Variable update after autograd in torch.cat, torch.vstack, nn.ZeroPad2d, torch.index_select and torch.roll

Hi,

let x=torch.vstack((a,b)) and a is being optimized using autograd. How can we update the new value of x without using x=torch.vstack((a,b)) again, i.e. the new value of a will be updated automatically in x? (using shared memory or something like this)

Same question for nn.ZeroPad2d, torch.index_select, torch.cat, torch.roll and in-place operation

PS: e.g. torch.flatten updates the values properly

Here an example:

import torch
import torch.optim as optim

x = torch.randn(3, 4,requires_grad=True)
y=torch.cat((x,x))
L = torch.randn(3, 4)
L[0,0]=x[0,0]
f=torch.flatten(x)

t=y.sum()
t.backward()
opt = optim.Adam(, lr=0.1)
print(β€œx”,x)
print(β€œf”,f)
print(β€œy”,y)
print(β€œL”,L)
opt.step()
print(β€œ========================”)
print(β€œ========================”)
print(β€œx”,x)
print(β€œf”,f)
print(β€œy”,y)
print(β€œL”,L)

Thanks! :slight_smile:

If you begin with two separate tensors they will live in different places in memory so it is not possible to combine them into a single tensor without copying them both into new tensor.

One trick to do this could be to first begin with the big tensor, and then take small views of that tensor.

import torch
import torch.optim as optim

# some dummy tensors that have the same shape as `a` used to initialize `x`
_a = torch.tensor(1.)
_b = torch.tensor(2.)
x = torch.vstack((_a, _b))

# now we finally create `a`
a = x.select(0, 0)
a.requires_grad_(True) # a.is_leaf is True
opt = optim.Adam([a]) # optimize `a`

loss = a ** 2
loss.backward()

print(a)
print(x)

opt.step()

print(a)
print(x) # should be updated as well

The trick is basically to find the inverse operation of whatever you’re doing. So for arbitrary fn (where x = fn(a)), make sure you find fn2 such that `a = fn2(fn(a))

1 Like

Hi,

the problem is that instead of _a and _b i have the model parameters which are already defined and they should also be optimized (in this case _a und _b do not, see my small modification to you code). So i want as a summary that the model weights are getting optimized using autograd and my matrix contains the new weight values automatically.
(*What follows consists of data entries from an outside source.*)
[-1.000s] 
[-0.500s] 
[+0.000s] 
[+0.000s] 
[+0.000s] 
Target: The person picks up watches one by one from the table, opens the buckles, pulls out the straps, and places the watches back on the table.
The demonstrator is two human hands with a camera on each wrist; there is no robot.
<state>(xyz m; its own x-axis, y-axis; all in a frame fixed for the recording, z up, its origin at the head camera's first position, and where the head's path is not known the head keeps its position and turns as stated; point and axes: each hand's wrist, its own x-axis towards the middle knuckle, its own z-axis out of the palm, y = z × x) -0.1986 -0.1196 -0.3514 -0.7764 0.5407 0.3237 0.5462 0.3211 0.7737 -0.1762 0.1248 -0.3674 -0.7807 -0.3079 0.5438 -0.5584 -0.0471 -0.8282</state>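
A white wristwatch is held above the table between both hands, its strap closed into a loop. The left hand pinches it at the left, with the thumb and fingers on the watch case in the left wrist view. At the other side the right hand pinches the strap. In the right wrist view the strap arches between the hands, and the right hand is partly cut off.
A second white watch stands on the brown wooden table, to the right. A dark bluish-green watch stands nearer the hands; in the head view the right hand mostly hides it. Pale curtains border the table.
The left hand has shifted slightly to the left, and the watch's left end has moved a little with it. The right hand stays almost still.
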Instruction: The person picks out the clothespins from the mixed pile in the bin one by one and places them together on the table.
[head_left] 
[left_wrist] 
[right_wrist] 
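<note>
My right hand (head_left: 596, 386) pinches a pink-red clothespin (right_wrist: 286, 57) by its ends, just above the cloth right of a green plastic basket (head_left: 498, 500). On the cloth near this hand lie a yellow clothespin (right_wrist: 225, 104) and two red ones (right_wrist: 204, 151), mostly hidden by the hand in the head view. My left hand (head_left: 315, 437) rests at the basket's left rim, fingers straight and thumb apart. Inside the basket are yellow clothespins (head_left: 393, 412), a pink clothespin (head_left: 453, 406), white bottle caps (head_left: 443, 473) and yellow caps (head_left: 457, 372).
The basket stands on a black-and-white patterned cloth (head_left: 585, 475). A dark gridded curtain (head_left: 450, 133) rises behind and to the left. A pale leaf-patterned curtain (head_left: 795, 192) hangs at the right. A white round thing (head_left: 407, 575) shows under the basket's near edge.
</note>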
This code with the small modification works but with a convolution layer it is complicated or even not possible, because my matrix contains the 2D representation of the weight tensor plus some modifications (padding between the rows and columns etc), e.g. let w0,w1,w2,w3 be the model weights (convolutional layers with many channels) than my matrix is e.g. defined as [[W0,W1],[W2,W3]] s.t. W0 is a modification of w0 incl. reshaping to get 2D matrix + padding between the rows and columns etc, and my goal ist that W0,W1,W2,W3 get updated when w0,w1,w2,w3 do. I don’t want to define every time my matrix to save execution time.

your modified code:

import torch
import torch.optim as optim
# some dummy tensors that have the same shape as `a` used to initialize `x`
_a = torch.tensor(1.)
_b = torch.tensor(2.)
x = torch.vstack((_a, _b))

# now we finally create `a`
a = x.select(0, 0)
_a=a
a.requires_grad_(True) # a.is_leaf is True
opt = optim.Adam([a]) # optimize `a`

loss = a ** 2
loss.backward()

print(_a)
print(a)
print(x)

opt.step()

print(_a) # should be updated as well
print(a)
print(x) # should be updated as well

Here an example of my goal:

import torch
import torch.optim as optim

# original weight matrix
a = torch.tensor([[[1.,2],[3.,4]], 
                  [[1.,1],[2.,2]]]) # shape [2,2,2]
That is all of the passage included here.